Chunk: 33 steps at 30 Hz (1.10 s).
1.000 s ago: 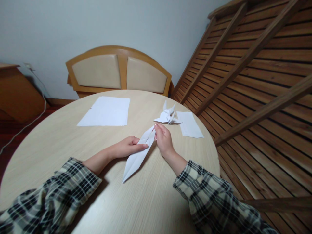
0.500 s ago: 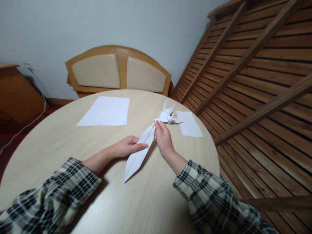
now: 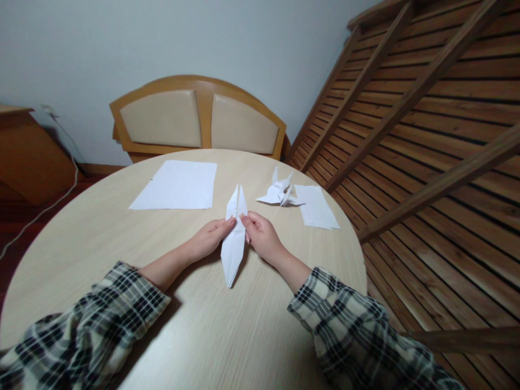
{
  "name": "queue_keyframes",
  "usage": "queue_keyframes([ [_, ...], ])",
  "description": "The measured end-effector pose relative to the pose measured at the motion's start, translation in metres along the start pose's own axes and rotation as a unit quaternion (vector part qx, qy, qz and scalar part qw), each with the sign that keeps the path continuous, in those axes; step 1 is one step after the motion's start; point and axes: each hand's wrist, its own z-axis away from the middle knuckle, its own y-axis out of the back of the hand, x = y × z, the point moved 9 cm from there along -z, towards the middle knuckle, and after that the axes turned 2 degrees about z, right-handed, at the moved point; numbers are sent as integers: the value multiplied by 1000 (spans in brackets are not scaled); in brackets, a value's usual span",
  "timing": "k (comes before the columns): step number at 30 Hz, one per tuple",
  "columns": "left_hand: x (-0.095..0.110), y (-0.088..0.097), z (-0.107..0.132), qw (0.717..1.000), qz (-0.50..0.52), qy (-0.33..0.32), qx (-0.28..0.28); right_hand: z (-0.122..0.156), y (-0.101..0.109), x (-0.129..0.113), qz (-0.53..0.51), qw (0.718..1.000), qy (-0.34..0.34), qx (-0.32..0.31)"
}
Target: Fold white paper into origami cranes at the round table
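Two hands, the left hand and the right hand, are closed on one long folded paper, a thumb on each side. It is over the round surface; I can't tell if its low tip touches. Its far end has two thin points with a slit between. If the hands pull apart, the slit could rip. If one thumb pushes harder, the folds could go crooked. Farther out, the pointy paper shapes sit just beside the small sheets; a bump from the right hand could tip them. The big sheets lie off to the left, well apart.
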Motion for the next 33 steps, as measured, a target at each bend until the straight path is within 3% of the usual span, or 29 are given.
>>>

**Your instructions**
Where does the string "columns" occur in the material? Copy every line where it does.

**Answer below**
  "timing": "k (comes before the columns): step number at 30 Hz, one per tuple",
  "columns": "left_hand: x (-0.095..0.110), y (-0.088..0.097), z (-0.107..0.132), qw (0.717..1.000), qz (-0.50..0.52), qy (-0.33..0.32), qx (-0.28..0.28); right_hand: z (-0.122..0.156), y (-0.101..0.109), x (-0.129..0.113), qz (-0.53..0.51), qw (0.718..1.000), qy (-0.34..0.34), qx (-0.32..0.31)"

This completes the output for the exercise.